A woman who admitted trying to snatch a baby from a Christchurch hospital is now four months pregnant, a court was told today.
"God only knows how she is going to look after a child with all these anxiety disorders," said Christchurch District Court Judge Raoul Neave as he reimposed a community work sentence because of her "patchy performance" so far.
The court was told today that Rachel Marie French, 22, had already miscarried twice.
Judge Neave said she had deluded family into thinking she was pregnant at the time she kidnapped the two-day old baby boy from the maternity ward at St George's Hospital on December 3, 2008.
At her original sentencing in June 2009, Judge Neave said French had been "a very disturbed young woman" who had lived in a fantasy world involving wanting to have children.
She went to the hospital pretending to be a trainee midwife. She had with her a nappy, a pacifier, a blanket and clothing, suggesting she went there intending to take a baby.
She met a woman who had previously known her and convinced her to let her take the baby boy away.
The abduction lasted only a few seconds because a nurse spotted her carrying the baby in her arms which was a breach of the hospital protocol.
French has repeatedly been back to court because of problems carrying out the 250-hour community work sentence she received.
Judge Neave gave her a third chance to do the sentence when she appeared for breaching the sentence in August, but he remanded her to today to monitor her progress.
Another judge had passed the resentencing on to Judge Neave because of suspicions that French was trying to evade the sentence.
That judge, Gary MacAskill, said there was a suggestion French was being "reasonably creative" about the anxiety disorder that she said prevented her from doing the community work.
Defence counsel Elizabeth Bulger today asked Judge Neave to cancel the community work and intensive supervision sentencings and start afresh today.

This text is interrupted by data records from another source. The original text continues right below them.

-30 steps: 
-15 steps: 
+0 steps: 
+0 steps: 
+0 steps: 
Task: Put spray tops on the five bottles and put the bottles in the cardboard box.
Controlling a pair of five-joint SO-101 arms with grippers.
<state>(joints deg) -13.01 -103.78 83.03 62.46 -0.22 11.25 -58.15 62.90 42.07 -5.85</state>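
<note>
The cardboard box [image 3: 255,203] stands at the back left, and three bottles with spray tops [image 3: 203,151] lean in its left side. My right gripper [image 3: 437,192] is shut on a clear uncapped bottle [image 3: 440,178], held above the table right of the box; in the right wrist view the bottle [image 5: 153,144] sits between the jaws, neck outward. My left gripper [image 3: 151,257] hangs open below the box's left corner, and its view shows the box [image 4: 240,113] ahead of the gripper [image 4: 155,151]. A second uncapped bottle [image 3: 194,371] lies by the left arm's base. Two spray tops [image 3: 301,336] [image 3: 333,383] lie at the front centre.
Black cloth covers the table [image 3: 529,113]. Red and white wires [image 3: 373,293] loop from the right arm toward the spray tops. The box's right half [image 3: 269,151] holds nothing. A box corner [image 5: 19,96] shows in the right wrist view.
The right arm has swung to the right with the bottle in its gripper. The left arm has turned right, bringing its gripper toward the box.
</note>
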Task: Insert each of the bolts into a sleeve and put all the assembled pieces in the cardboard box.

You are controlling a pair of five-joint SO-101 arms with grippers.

She said the court would not be wrong in sending French to prison as she had been given a lot of chances, but it would not be ideal both emotionally or for her health to send a pregnant woman there. She said the baby was due early next year.
Judge Neave said French presented a sentencing puzzle. He noted the numerous probation and psychiatric reports which said she had significant psychological, sociological and emotional problems which interfered with doing community work.
He said he didn't think she was manipulating the system, and she remained at risk of miscarriage.
He told her that most people would go to prison for her performance, but that the community work she did do may have required a greater effort for her than most other people.
He imposed a new sentence of 225 hours community work and 12 months intensive supervision.
He told French she would have to come to terms with her anxieties if she was going to carry the child to full term.